Medical costs, pain, and suffering associated with shingles generally are much greater than with chickenpox. To address this problem, the maker of the chickenpox vaccine, Merck & Co. has developed and released a shingles vaccine.

In addition to causing a dramatic rise in shingles, the vaccine becomes less effective as rates increase. This is due to a reduction in opportunities for natural boosts to immunity which occur from exposure to people who are shedding the wild varicella virus.

In the prelicensure era, 95% of adults experienced natural chickenpox (usually as children)--these cases were usually benign and resulted in long-term immunity. Varicella vaccination is less effective than the natural immunity that existed in prevaccine communities.

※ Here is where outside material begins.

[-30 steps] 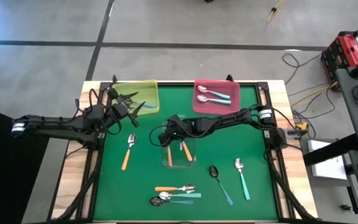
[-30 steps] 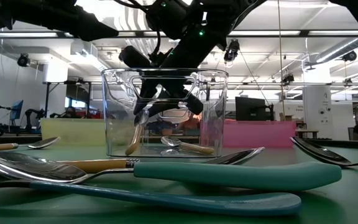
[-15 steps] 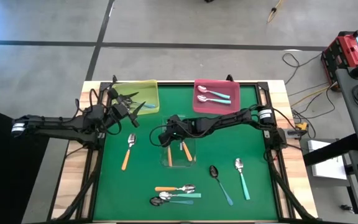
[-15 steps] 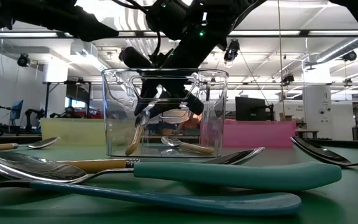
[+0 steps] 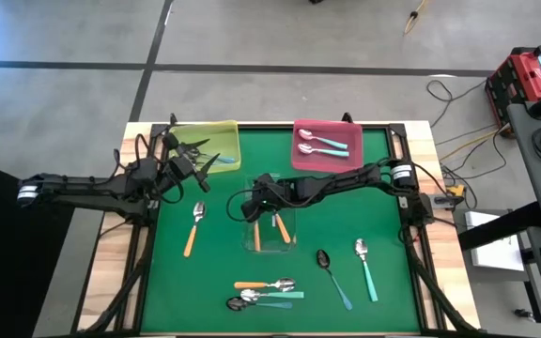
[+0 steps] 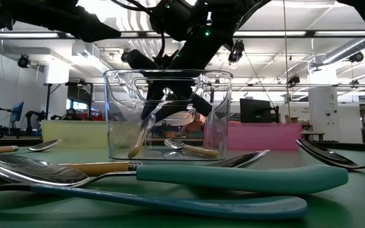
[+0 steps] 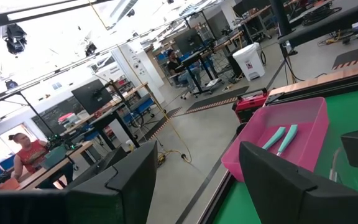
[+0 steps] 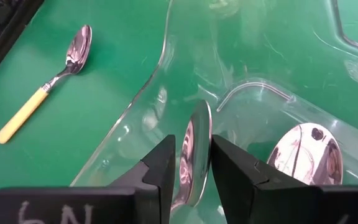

Universal varicella vaccination has not proven to be cost-effective as increased herpes zoster morbidity has disproportionately offset cost savings associated with reductions in varicella disease. Universal varicella vaccination has failed to provide long-term protection from varicella zoster virus disease.

In addition, the Centers for Disease Control and Prevention (CDC) sponsored and promoted studies that showed positive outcomes of varicella vaccination but opposed, and attempted to block, publication of findings that were critical of the vaccination program.